The output of the T ₀ timer 72 has two sets of AC voltage generation control signals different in phase from each other by approximately 1/2 cycle because the inverter circuit 20 generates an AC voltage, and AND gates 78 and 79 respectively perform AND logic processing. Then, the gate control signals of the two pairs of switching transistors 21, 24 and 22, 23 formed by combining them in a bridge shape are generated and transmitted to the inverter circuit 20.

As a result, in the inverter circuit 20, the alternating electromagnetic field is continuously generated for the period of T ₀ , and the subsequent T ₁
The generation of the AC electromagnetic field is stopped during the period of, and this state is repeated.

The generation of the period T ₀ for continuously generating the AC electromagnetic field does not necessarily have to be performed by a timer such as a monostable multivibrator, and the generation cycle of the AC voltage is based on the cycle of the AC voltage. It may be implemented by means of calculating and controlling by a counter.
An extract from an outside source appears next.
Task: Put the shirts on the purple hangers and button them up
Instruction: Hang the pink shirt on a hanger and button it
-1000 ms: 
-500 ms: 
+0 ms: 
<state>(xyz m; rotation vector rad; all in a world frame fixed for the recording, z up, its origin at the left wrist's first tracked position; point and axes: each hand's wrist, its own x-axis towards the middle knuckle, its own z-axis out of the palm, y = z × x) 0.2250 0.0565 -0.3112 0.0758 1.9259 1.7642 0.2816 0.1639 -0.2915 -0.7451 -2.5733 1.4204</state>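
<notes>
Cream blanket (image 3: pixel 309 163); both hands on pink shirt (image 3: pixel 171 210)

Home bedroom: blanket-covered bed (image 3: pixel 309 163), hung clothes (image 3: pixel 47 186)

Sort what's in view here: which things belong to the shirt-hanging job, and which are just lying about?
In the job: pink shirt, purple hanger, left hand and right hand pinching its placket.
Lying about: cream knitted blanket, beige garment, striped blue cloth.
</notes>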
FIG. 4 shows a charging monitoring control circuit 56 for transmitting the charging monitoring control information of the secondary battery 53 from the inside of the body to the outside of the body during the period in which the AC electromagnetic field generated for charging from the outside of the body is stopped. 2 shows an example of a charge monitoring control information transmission signal generation circuit provided in the.

The charging AC electromagnetic field from the outside of the body is received by the power receiving coil 52 inside the body shown in FIG.
An alternating voltage is induced there. Then, the AC voltage is rectified by the power receiving rectifier circuit 60, and the secondary battery 53 is charged through the smoothing filter including the smoothing capacitor 65 and the current monitoring resistor 54.

However, the DC voltage rectified by the power receiving rectifier circuit 60 has four rectifying diodes 61.
Due to the characteristics of .about.64 and a slight imbalance in circuit mounting, minute rectification noise corresponding to the positive polarity and the negative polarity of the AC voltage is superimposed as a ripple.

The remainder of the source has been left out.